Toler figures to get one and maybe two good prospects from the fertile 2004 college draft. And no one knows who will be available on next year’s free-agent market, although teams will probably have a better idea how to work the salary cap, which rises from $622,000 to $647,000.

Then there’s Cooper.

For all his public pronouncements about how strong the WNBA is becoming as a league, Cooper takes losing hard -- even when there are legitimate reasons why it happened.

He also believes that most coaches have a shelf life with their teams. He has been a benevolent taskmaster with the Sparks since taking over in 2000 and has guided the team to unparalleled heights. But this is the first time he has lost a title with this group. Whether he says so or not, he will consider this winter whether the Sparks will still willingly do whatever he asks, or whether they start to question -- by words or actions -- if the price is too high.
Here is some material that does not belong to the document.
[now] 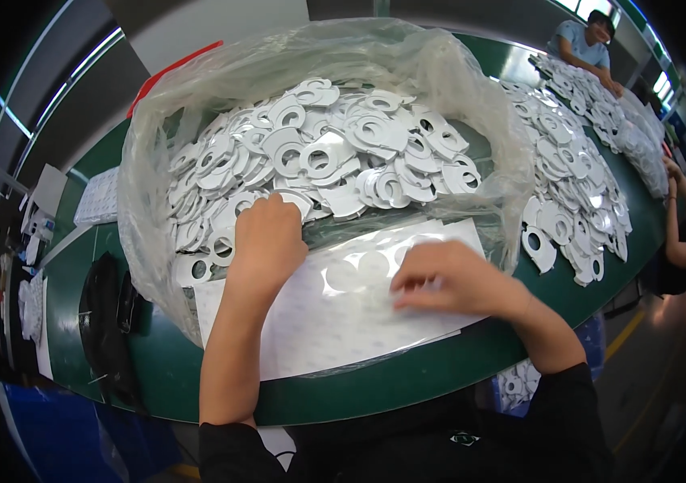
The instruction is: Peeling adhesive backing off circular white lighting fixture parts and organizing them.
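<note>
Green tabletop [359, 402] spans the workplace, curving at the rim of the view. Beyond both hands stands an open bag [146, 209] of translucent, wrinkled plastic film, its mouth spread wide. It contains a heap of flat parts [327, 157], pale grey-white and smooth, rounded in outline, each with a circular cut-out; they overlap at many angles.

Left hand [269, 241] is at the near edge of this heap, fingers curled downward; whether it grips a part cannot be told. Right hand [452, 278] is half curled and blurred above a white sheet [359, 342] bearing glossy round patches; its grip cannot be determined. Sheet lies between and beneath the hands, nearer the body than the heap.

To the right of the right hand, well apart, a second heap [572, 189] of like parts lies on the tabletop. Below the right forearm, a blue container [594, 342] holds more. Far beyond the right hand, a co-worker [583, 47] leans over further parts.
</note>
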The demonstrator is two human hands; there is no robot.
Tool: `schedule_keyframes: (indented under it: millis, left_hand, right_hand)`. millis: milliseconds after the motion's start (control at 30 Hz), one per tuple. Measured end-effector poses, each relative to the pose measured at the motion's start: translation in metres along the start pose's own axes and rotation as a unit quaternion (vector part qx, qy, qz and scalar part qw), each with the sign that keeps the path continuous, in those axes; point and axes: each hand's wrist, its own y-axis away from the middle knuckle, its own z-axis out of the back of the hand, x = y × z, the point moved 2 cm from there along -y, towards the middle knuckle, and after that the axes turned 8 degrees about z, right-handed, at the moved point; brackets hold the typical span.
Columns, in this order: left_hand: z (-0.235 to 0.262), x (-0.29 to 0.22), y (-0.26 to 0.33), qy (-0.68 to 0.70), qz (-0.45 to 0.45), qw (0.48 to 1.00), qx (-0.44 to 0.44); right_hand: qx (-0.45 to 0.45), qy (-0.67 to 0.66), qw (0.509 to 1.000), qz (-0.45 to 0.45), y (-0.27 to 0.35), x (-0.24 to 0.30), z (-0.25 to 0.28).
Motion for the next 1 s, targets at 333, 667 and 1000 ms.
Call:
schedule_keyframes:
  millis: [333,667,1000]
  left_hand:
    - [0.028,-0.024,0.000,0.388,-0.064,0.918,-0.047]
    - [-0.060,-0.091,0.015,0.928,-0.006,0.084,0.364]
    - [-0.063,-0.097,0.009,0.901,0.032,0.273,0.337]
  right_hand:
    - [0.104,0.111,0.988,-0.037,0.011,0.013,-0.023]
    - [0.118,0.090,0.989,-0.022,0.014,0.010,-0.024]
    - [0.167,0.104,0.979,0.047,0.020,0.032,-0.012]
Add to the mix the interest by the NBA. There have been feelers by Denver and Toronto the last couple of years. Cooper, who still has another year on his contract, says he isn’t in a hurry to leave and Spark owner Jerry Buss is satisfied with the job Cooper has done. But Cooper can get out of the contract with an NBA offer.

Advertisement

The only thing Cooper wanted to talk about Wednesday is what the Sparks did accomplish this year.

“One of the hardest things to do once you win a title is to get back there and defend it,” Cooper said. “We did that; we just came up against a team that was a little hungrier and fresher. [The Shock] had never been tested like we tested them, but they had the energy to win.”